Description of the task =>
The result should be the listing below restated word for word, with images left out.
:: Data excerpt
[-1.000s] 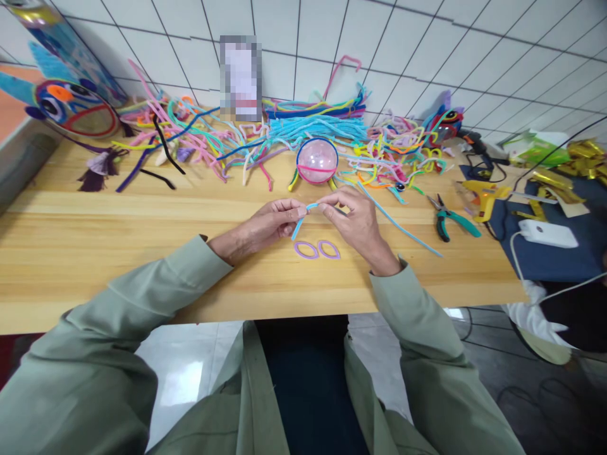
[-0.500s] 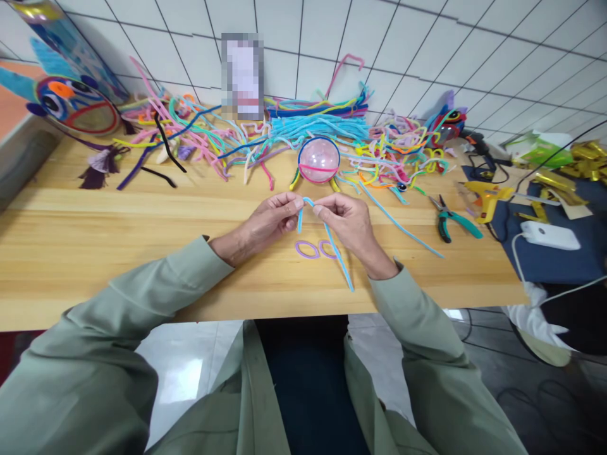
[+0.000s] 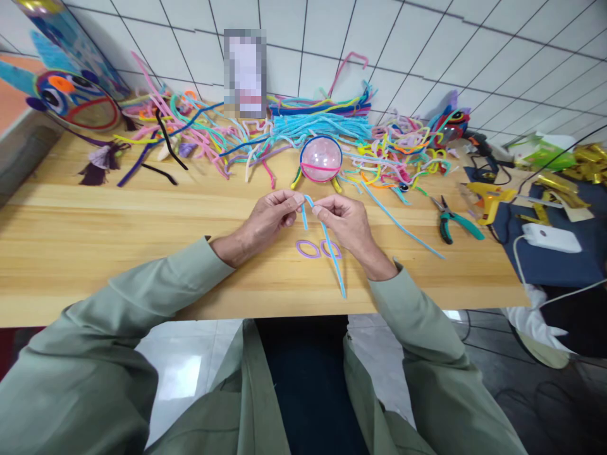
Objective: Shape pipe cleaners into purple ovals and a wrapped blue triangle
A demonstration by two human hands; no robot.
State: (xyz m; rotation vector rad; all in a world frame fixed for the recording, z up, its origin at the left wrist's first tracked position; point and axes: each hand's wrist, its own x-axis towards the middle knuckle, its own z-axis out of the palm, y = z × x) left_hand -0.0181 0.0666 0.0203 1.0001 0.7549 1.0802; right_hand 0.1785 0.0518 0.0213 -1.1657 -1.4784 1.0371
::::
Reply =>
[-1.000s] 
[-0.500s] 
[+0.000s] 
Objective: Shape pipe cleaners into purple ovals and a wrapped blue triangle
A demonstration by two human hands; no robot.
State: (xyz m; rotation vector rad; all in a world frame fixed for the recording, z up, its origin at the left wrist's first tracked position; point and axes: each hand's wrist, its own x-axis towards the middle knuckle, its own z-axis out of the palm, y = z × x) left_hand -0.0181 0.0666 0.0203 1.0001 0.7549 1.0802; right_hand 0.1785 0.0518 0.0213 -1.1657 -1.4784 1.0371

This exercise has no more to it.